* EXERCISE INSTRUCTIONS: All of the data below is to be returned unaltered.

Segment Open

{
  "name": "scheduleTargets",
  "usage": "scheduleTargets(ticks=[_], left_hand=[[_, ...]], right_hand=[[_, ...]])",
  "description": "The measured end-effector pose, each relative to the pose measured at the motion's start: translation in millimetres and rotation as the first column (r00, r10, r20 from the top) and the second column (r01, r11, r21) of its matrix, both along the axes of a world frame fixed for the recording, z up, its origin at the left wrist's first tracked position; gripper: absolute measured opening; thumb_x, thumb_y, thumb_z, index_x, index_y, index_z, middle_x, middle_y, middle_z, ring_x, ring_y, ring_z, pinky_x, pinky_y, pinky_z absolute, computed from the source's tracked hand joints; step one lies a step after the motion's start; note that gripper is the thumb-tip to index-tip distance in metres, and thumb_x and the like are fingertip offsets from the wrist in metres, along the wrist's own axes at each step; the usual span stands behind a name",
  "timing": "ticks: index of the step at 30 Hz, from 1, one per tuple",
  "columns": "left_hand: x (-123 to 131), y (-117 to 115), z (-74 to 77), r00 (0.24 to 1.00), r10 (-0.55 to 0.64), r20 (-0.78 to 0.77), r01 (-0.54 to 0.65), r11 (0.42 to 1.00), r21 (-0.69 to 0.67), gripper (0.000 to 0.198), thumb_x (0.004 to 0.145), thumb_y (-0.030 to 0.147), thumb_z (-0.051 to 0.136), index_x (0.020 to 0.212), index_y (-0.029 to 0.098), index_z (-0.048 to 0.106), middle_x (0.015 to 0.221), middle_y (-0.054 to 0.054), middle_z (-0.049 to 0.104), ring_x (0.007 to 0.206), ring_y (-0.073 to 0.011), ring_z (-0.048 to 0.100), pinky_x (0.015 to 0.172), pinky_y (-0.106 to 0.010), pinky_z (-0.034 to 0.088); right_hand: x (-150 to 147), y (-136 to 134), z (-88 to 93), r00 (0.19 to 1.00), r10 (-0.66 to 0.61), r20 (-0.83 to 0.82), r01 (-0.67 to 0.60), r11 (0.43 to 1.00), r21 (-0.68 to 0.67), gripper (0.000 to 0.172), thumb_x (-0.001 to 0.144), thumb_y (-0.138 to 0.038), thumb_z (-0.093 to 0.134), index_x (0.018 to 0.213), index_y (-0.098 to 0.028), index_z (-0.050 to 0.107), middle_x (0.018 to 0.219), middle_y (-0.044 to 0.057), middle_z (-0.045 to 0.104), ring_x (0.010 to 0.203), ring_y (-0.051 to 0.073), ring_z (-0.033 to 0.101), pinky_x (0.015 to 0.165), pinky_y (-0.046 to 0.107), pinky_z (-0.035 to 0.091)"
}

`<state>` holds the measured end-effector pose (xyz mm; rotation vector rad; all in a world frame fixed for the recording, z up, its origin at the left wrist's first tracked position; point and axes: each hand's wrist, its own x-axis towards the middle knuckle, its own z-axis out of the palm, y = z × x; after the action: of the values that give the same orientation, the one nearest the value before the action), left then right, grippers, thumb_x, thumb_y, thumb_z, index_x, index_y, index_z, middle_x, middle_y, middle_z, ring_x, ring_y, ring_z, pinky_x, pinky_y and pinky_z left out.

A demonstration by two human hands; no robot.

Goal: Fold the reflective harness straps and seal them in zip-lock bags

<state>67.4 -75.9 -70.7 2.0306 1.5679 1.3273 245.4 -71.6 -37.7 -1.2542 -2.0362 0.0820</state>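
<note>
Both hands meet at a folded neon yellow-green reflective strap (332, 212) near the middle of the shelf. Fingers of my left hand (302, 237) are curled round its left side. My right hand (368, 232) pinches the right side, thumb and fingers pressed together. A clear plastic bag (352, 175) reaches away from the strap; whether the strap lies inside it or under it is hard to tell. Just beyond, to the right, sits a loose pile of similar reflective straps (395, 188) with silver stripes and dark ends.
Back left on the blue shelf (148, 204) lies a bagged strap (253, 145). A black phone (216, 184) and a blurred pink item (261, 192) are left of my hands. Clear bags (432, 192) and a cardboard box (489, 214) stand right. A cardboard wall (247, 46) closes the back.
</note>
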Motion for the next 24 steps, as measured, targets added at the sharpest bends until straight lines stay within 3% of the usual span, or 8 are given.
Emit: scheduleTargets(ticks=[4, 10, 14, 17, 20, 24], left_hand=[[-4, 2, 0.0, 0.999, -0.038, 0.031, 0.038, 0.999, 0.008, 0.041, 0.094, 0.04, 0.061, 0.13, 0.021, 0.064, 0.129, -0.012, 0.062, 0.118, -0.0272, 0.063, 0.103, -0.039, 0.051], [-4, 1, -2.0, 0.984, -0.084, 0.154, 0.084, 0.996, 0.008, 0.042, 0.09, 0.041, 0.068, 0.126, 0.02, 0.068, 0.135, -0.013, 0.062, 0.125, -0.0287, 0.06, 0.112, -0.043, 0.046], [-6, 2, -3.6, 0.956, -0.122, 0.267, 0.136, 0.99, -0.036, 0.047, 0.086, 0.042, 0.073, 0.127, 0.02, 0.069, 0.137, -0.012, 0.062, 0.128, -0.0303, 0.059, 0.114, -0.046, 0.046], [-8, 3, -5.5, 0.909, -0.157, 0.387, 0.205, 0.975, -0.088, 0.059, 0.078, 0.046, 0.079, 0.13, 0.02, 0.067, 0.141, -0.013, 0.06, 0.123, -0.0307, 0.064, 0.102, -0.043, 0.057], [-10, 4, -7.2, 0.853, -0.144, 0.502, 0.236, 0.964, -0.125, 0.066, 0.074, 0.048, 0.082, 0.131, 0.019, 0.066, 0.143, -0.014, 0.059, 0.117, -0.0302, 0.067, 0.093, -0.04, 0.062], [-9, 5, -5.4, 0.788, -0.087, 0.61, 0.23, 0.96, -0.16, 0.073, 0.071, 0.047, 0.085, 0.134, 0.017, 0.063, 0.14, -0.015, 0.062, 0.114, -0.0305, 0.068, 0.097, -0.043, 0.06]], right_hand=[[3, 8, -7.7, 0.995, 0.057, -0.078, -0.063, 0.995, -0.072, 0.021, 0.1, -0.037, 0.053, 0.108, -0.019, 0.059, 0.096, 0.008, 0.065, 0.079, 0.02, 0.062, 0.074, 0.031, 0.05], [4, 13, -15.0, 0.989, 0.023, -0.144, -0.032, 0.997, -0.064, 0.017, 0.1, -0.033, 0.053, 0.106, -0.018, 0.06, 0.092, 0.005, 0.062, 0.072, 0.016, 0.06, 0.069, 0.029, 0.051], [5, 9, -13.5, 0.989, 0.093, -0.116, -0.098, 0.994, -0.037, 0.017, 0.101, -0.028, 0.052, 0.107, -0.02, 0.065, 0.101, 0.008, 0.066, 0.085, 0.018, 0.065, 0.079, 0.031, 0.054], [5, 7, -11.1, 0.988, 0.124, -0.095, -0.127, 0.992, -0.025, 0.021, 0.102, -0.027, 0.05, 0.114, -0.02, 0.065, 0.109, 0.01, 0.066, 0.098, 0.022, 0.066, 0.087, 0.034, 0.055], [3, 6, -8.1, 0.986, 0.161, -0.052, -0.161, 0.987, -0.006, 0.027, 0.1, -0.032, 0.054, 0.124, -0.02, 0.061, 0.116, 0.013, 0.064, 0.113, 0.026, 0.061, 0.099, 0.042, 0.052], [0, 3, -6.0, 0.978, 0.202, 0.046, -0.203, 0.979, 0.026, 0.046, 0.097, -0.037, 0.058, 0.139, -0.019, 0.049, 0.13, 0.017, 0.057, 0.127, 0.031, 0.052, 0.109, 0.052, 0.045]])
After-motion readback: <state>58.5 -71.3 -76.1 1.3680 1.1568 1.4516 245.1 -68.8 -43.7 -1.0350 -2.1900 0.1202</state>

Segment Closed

* ANSWER TO THIS TASK:
{
  "name": "scheduleTargets",
  "usage": "scheduleTargets(ticks=[_], left_hand=[[_, ...]], right_hand=[[_, ...]])",
  "description": "The measured end-effector pose, each relative to the pose measured at the motion's start: translation in millimetres and rotation as the first column (r00, r10, r20 from the top) and the second column (r01, r11, r21) of its matrix, both along the axes of a world frame fixed for the recording, z up, its origin at the left wrist's first tracked position; gripper: absolute measured opening; thumb_x, thumb_y, thumb_z, index_x, index_y, index_z, middle_x, middle_y, middle_z, ring_x, ring_y, ring_z, pinky_x, pinky_y, pinky_z absolute, computed from the source's tracked hand joints; step one lies a step after the motion's start; note that gripper is the thumb-tip to index-tip distance in metres, and thumb_x and the like are fingertip offsets from the wrist in metres, along the wrist's own axes at each step; the usual span stands behind a name",
  "timing": "ticks: index of the step at 30 Hz, from 1, one per tuple",
  "columns": "left_hand: x (-123 to 131), y (-117 to 115), z (-74 to 77), r00 (0.24 to 1.00), r10 (-0.55 to 0.64), r20 (-0.78 to 0.77), r01 (-0.54 to 0.65), r11 (0.42 to 1.00), r21 (-0.69 to 0.67), gripper (0.000 to 0.198), thumb_x (0.004 to 0.145), thumb_y (-0.030 to 0.147), thumb_z (-0.051 to 0.136), index_x (0.020 to 0.212), index_y (-0.029 to 0.098), index_z (-0.048 to 0.106), middle_x (0.015 to 0.221), middle_y (-0.054 to 0.054), middle_z (-0.049 to 0.104), ring_x (0.007 to 0.206), ring_y (-0.073 to 0.011), ring_z (-0.048 to 0.100), pinky_x (0.015 to 0.172), pinky_y (-0.106 to 0.010), pinky_z (-0.034 to 0.088); right_hand: x (-150 to 147), y (-136 to 134), z (-88 to 93), r00 (0.19 to 1.00), r10 (-0.66 to 0.61), r20 (-0.83 to 0.82), r01 (-0.67 to 0.60), r11 (0.43 to 1.00), r21 (-0.68 to 0.67), gripper (0.000 to 0.172), thumb_x (-0.001 to 0.144), thumb_y (-0.138 to 0.038), thumb_z (-0.093 to 0.134), index_x (0.018 to 0.213), index_y (-0.098 to 0.028), index_z (-0.050 to 0.107), middle_x (0.018 to 0.219), middle_y (-0.044 to 0.057), middle_z (-0.045 to 0.104), ring_x (0.010 to 0.203), ring_y (-0.051 to 0.073), ring_z (-0.033 to 0.101), pinky_x (0.015 to 0.165), pinky_y (-0.046 to 0.107), pinky_z (-0.035 to 0.091)"
}

`<state>` holds the measured end-effector pose (xyz mm; rotation vector rad; all in a world frame fixed for the recording, z up, its origin at the left wrist's first tracked position; point and axes: each hand's wrist, its own x-axis towards the middle knuckle, its own z-axis out of the palm, y = z × x; after the action: of the values that give the same orientation, the one nearest the value before the action), left then right, grippers, thumb_x, thumb_y, thumb_z, index_x, index_y, index_z, middle_x, middle_y, middle_z, ring_x, ring_y, ring_z, pinky_x, pinky_y and pinky_z left out.

A demonstration by two human hands; no robot.

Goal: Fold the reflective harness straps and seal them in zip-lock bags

<state>67.4 -75.9 -70.7 2.0306 1.5679 1.3273 245.4 -71.6 -37.7 -1.2542 -2.0362 0.0820</state>
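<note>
Both hands meet at a folded neon yellow-green reflective strap (332, 212) near the middle of the shelf. Fingers of my left hand (302, 237) are curled round its left side. My right hand (368, 232) pinches the right side, thumb and fingers pressed together. A clear plastic bag (352, 175) reaches away from the strap; whether the strap lies inside it or under it is hard to tell. Just beyond, to the right, sits a loose pile of similar reflective straps (395, 188) with silver stripes and dark ends.
Back left on the blue shelf (148, 204) lies a bagged strap (253, 145). A black phone (216, 184) and a blurred pink item (261, 192) are left of my hands. Clear bags (432, 192) and a cardboard box (489, 214) stand right. A cardboard wall (247, 46) closes the back.
</note>
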Motion for the next 24 steps, as measured, targets added at the sharpest bends until straight lines stay within 3% of the usual span, or 8 are given.
Emit: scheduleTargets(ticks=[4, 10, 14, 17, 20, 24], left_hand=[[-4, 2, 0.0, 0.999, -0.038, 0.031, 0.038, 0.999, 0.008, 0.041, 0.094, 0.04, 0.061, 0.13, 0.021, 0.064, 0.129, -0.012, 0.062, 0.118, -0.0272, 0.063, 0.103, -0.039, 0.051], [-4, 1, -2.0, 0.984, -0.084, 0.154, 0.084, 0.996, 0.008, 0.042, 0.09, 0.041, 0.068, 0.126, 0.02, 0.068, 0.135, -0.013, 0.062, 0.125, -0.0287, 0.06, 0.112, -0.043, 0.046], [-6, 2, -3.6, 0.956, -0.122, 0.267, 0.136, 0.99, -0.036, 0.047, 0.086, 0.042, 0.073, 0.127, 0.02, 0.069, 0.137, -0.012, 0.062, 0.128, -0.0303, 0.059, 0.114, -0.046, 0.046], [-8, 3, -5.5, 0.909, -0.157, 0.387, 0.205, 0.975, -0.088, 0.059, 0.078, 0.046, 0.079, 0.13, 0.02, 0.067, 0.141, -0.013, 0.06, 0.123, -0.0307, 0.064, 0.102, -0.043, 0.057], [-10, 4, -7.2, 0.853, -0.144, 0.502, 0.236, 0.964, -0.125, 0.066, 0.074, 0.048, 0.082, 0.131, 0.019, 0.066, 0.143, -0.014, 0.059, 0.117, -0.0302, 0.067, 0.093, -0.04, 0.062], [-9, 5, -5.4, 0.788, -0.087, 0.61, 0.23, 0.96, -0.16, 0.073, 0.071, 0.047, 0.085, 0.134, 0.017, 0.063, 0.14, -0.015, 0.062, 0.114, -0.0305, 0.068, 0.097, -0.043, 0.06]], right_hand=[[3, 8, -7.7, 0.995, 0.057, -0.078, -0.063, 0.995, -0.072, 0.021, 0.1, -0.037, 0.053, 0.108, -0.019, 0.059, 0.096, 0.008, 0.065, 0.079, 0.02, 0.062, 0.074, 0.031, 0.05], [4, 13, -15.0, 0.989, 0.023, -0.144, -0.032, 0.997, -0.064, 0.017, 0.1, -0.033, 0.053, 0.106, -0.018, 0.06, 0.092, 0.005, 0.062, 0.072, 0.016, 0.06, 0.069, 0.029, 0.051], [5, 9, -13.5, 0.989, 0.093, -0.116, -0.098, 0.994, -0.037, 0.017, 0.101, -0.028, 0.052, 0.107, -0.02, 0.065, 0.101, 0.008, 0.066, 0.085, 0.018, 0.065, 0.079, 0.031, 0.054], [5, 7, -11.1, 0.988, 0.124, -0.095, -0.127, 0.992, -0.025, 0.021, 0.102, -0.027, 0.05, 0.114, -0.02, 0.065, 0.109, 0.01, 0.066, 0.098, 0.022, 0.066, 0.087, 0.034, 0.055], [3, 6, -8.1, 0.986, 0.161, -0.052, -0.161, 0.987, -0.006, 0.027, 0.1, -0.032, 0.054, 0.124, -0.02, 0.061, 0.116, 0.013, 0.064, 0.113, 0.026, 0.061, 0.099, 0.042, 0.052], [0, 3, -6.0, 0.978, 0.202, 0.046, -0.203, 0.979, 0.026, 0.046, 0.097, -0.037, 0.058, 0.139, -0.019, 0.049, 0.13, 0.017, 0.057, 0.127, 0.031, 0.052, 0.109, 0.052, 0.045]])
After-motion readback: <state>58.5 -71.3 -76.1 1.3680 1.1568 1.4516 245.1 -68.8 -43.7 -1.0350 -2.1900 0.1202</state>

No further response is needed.